Problem to work on: Quote the listing below in its entirety, omitting every image.

The data:
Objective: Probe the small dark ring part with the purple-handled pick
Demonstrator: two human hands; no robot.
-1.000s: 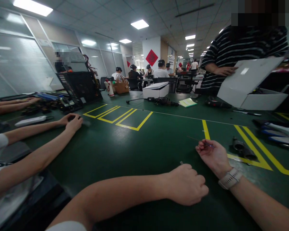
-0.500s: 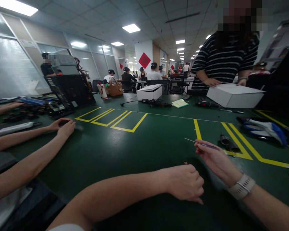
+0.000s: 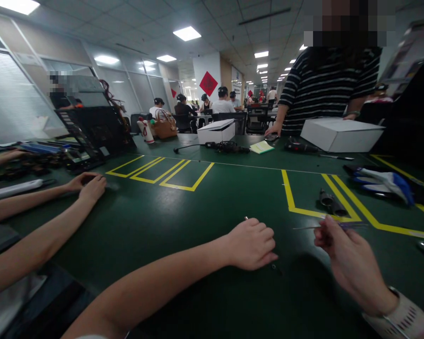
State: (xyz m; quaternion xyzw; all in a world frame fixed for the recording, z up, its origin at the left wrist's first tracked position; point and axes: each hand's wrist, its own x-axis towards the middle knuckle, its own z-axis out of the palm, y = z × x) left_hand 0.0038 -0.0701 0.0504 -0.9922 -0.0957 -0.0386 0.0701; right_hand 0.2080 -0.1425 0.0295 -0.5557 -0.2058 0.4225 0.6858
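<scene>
My left hand (image 3: 252, 245) is closed above the green table, knuckles up. A small tip pokes out past its far side, but what the fingers hold is hidden. A small dark piece (image 3: 275, 268) shows just under its fingertips; I cannot tell whether they touch it. To the right, my right hand (image 3: 351, 266) pinches a slim screwdriver (image 3: 353, 225) with a purple handle. Its thin shaft points left, toward my left hand. Just beyond the right hand, two dark cylindrical parts (image 3: 332, 203) lie by the yellow tape.
Blue-and-white gloves (image 3: 385, 183) lie at right. White boxes (image 3: 342, 134) (image 3: 216, 132), a power tool (image 3: 300, 145) and a yellow-green notepad (image 3: 262, 147) are at the back. A person (image 3: 325, 89) stands opposite. At left, a co-worker's hands (image 3: 88, 186) hold a dark object.
My left hand has moved left and slightly away from me. My right hand has moved right with the screwdriver. The standing person's one hand has left the box and reached the table.
</scene>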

Answer space:
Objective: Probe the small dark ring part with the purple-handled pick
Demonstrator: two human hands; no robot.
-1.000s: 
-0.500s: 
+0.000s: 
State: (xyz m; quaternion xyzw; all in a world frame fixed for the recording, z up, its origin at the left wrist's first tracked position; point and axes: each hand's wrist, its own x-axis towards the middle knuckle, its own z-axis out of the palm, y = z × x) left_hand 0.0038 -0.0701 0.0504 -0.9922 -0.0957 -0.0386 0.0701; right_hand 0.2080 -0.1425 0.0295 -0.5557 -0.2058 0.4225 0.6858
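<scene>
My left hand (image 3: 252, 245) is closed above the green table, knuckles up. A small tip pokes out past its far side, but what the fingers hold is hidden. A small dark piece (image 3: 275, 268) shows just under its fingertips; I cannot tell whether they touch it. To the right, my right hand (image 3: 351, 266) pinches a slim screwdriver (image 3: 353, 225) with a purple handle. Its thin shaft points left, toward my left hand. Just beyond the right hand, two dark cylindrical parts (image 3: 332, 203) lie by the yellow tape.
Blue-and-white gloves (image 3: 385, 183) lie at right. White boxes (image 3: 342, 134) (image 3: 216, 132), a power tool (image 3: 300, 145) and a yellow-green notepad (image 3: 262, 147) are at the back. A person (image 3: 325, 89) stands opposite. At left, a co-worker's hands (image 3: 88, 186) hold a dark object.
My left hand has moved left and slightly away from me. My right hand has moved right with the screwdriver. The standing person's one hand has left the box and reached the table.
</scene>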

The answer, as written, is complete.